> _EXERCISE BRIEF_:
Write out all records as given; omit images.

> _DATA TO USE_:
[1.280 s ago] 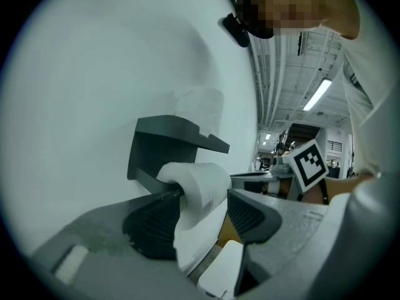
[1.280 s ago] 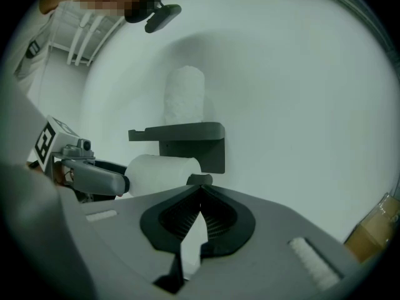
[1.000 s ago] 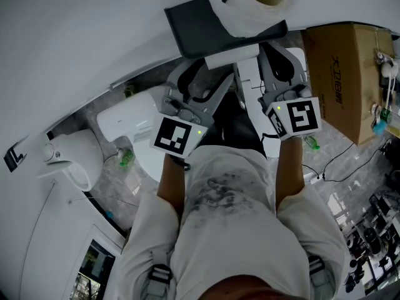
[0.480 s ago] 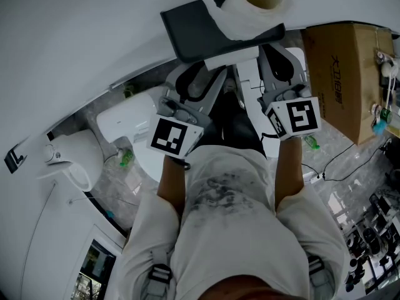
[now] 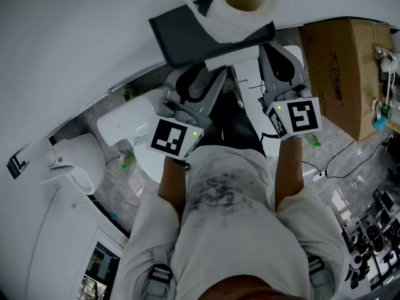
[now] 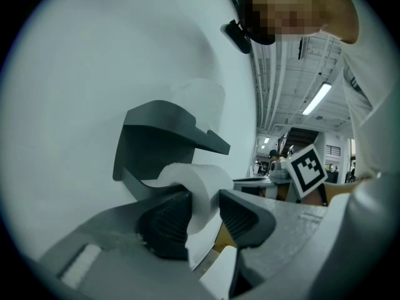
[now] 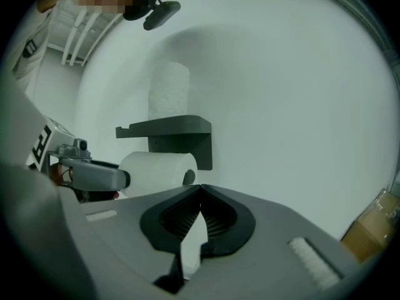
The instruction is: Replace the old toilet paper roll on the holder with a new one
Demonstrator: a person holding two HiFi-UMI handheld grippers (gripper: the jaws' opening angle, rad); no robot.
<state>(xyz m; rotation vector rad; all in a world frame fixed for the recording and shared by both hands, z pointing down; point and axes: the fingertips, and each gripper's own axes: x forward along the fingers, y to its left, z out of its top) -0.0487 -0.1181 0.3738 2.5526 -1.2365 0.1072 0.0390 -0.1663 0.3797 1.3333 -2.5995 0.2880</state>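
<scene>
Holder: dark grey wall bracket (image 7: 169, 127) with a flat shelf on top, fixed to the white wall at the far side.
Mounted roll: toilet paper roll (image 6: 199, 179) hangs just under the shelf, lying level, with its core end facing right.
Spare roll: second roll (image 5: 240, 2) stands upright on the shelf top.
Left gripper: left gripper (image 6: 203, 206) has just been closing its jaws. The mounted roll sits between them and both pads press its sides.
Right gripper: right gripper (image 7: 200, 189) is clenched tip to tip, near the mounted roll and apart from it. I cannot tell what the white sliver behind the tips is.
Box: cardboard box (image 5: 337, 74) stands well to the right.
</scene>
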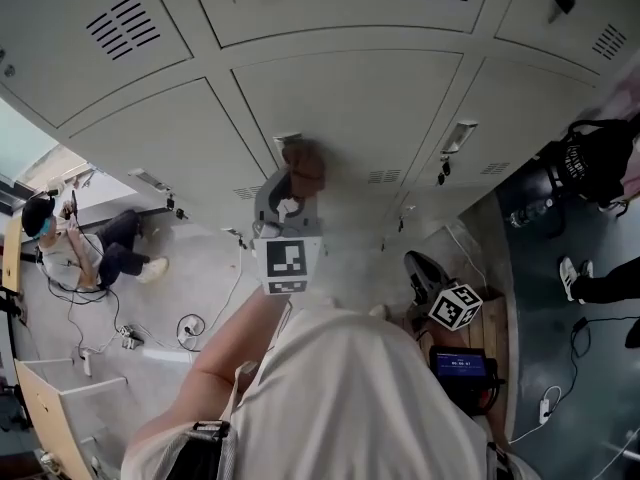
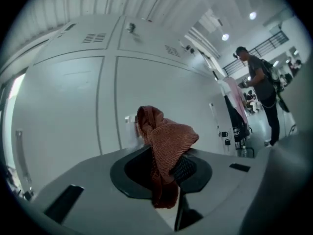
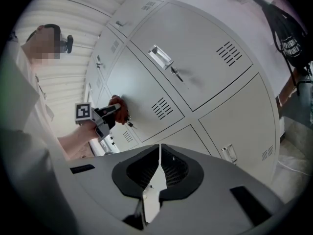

> _ANSWER FOR THE TASK_:
[1.280 s ago] 
[1.280 s ago] 
[1.000 s ago] 
[0.480 s ago] 
[now] 
[now] 
[now] 
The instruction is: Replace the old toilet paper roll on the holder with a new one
Demonstrator: a person holding two HiFi-UMI handheld grippers (gripper: the jaws' opening angle, rad); no robot.
<state>(xyz m; rotation vector rad; all in a world frame fixed for the recording and shared by both hands, z pointing down; point and axes: the fingertips, and each gripper's own axes: x forward along the fingers, y to its left, z out of its top) -0.0487 -0.1181 0.3738 2.5526 -1.2365 0.1072 0.0390 -0.1663 0.3797 1.3333 -2.5995 0.2880</state>
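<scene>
Holder: dark grey wall bracket (image 7: 169, 127) with a flat shelf on top, fixed to the white wall at the far side.
Mounted roll: toilet paper roll (image 6: 199, 179) hangs just under the shelf, lying level, with its core end facing right.
Spare roll: second roll (image 5: 240, 2) stands upright on the shelf top.
Left gripper: left gripper (image 6: 203, 206) has just been closing its jaws. The mounted roll sits between them and both pads press its sides.
Right gripper: right gripper (image 7: 200, 189) is clenched tip to tip, near the mounted roll and apart from it. I cannot tell what the white sliver behind the tips is.
Box: cardboard box (image 5: 337, 74) stands well to the right.
</scene>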

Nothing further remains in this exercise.